Task description: Among the records that follow, set down only the lines from the one containing "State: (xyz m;" to the one containing "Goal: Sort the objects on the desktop", both included, exactly.
====== Records supplied
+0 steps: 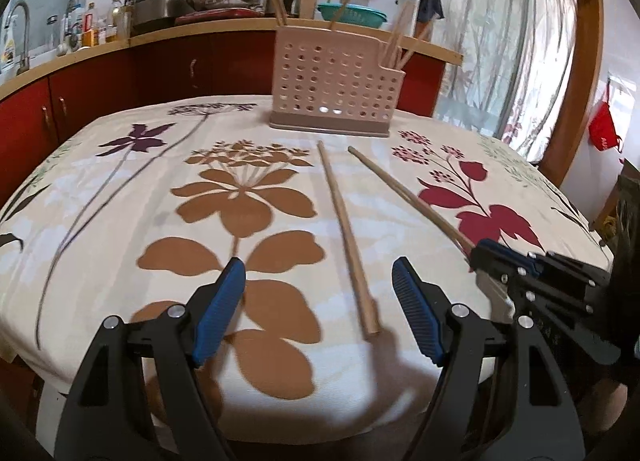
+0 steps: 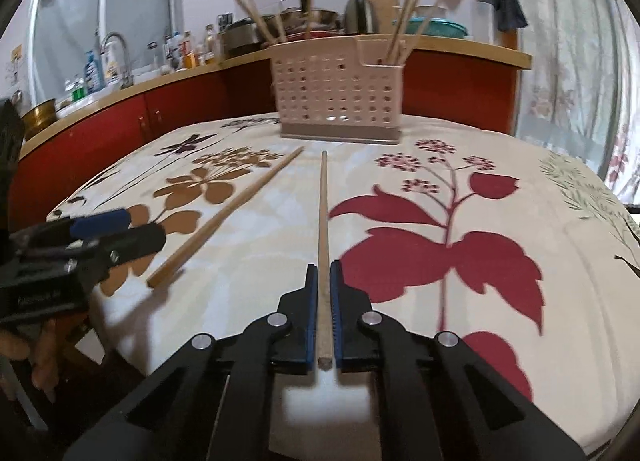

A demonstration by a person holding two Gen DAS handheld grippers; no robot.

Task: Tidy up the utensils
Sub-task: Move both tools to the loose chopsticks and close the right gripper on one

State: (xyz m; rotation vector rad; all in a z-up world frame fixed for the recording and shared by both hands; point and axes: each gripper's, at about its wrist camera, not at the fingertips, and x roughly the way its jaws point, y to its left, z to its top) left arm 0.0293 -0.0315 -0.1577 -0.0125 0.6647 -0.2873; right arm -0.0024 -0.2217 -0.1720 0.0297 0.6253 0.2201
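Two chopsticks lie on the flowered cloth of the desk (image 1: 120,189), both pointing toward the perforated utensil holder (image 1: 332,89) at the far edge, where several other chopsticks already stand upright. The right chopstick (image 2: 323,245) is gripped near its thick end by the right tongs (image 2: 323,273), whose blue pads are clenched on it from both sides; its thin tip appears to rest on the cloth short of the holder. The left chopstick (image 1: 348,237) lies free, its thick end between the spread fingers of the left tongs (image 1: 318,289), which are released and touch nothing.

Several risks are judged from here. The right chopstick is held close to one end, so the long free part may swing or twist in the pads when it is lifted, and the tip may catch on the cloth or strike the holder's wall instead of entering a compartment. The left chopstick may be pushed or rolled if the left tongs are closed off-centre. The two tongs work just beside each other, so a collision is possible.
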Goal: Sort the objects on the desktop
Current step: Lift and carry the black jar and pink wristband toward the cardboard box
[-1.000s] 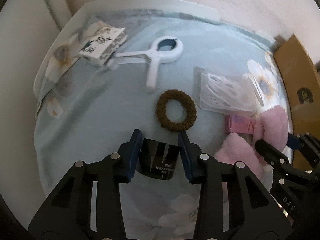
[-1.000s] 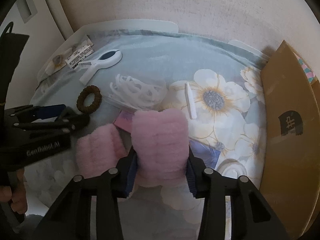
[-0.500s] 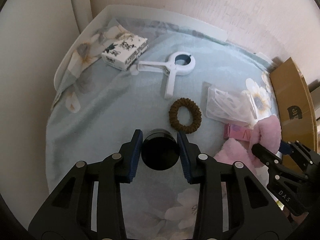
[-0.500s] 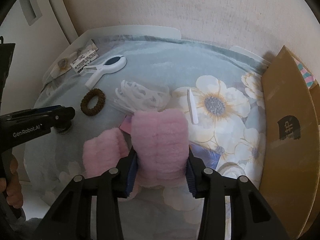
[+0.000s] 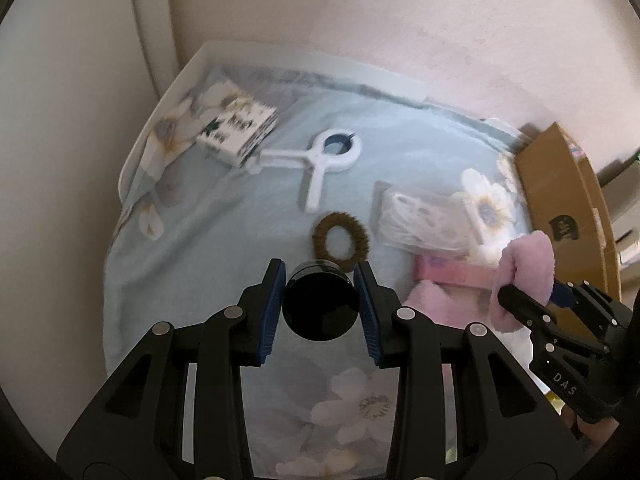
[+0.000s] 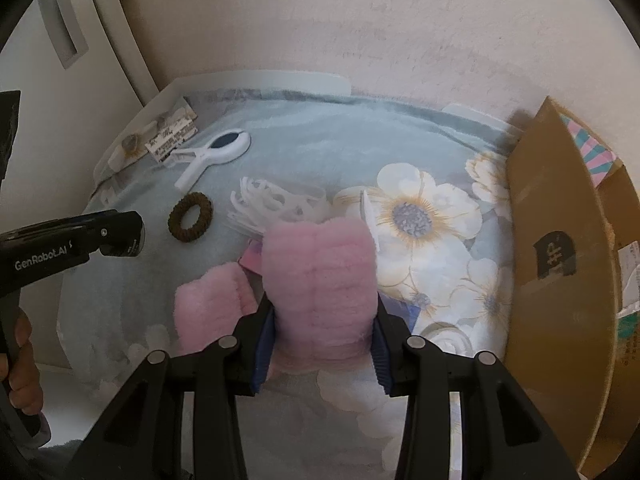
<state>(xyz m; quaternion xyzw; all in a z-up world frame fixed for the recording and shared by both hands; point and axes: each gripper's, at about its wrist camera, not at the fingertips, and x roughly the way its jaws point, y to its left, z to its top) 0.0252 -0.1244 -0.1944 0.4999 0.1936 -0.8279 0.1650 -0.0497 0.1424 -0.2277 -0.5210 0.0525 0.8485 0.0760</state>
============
The answer:
State: (xyz m; rotation vector rad; all in a z-up world frame fixed for the recording and shared by both hands; point and axes: each gripper's, at about its wrist camera, not at the fingertips, and x roughly the way its jaws point, y to its left, z to its top) left arm 0.0293 -0.0315 -0.1577 -0.0125 0.6647 -0.2873; right arm -0.0024 -0.2217 -0.1720 0.0297 0.6253 0.2201
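Two chopsticks lie on the flowered cloth of the desk (image 1: 120,189), both pointing toward the perforated utensil holder (image 1: 332,89) at the far edge, where several other chopsticks already stand upright. The right chopstick (image 2: 323,245) is gripped near its thick end by the right tongs (image 2: 323,273), whose blue pads are clenched on it from both sides; its thin tip appears to rest on the cloth short of the holder. The left chopstick (image 1: 348,237) lies free, its thick end between the spread fingers of the left tongs (image 1: 318,289), which are released and touch nothing.

Several risks are judged from here. The right chopstick is held close to one end, so the long free part may swing or twist in the pads when it is lifted, and the tip may catch on the cloth or strike the holder's wall instead of entering a compartment. The left chopstick may be pushed or rolled if the left tongs are closed off-centre. The two tongs work just beside each other, so a collision is possible.
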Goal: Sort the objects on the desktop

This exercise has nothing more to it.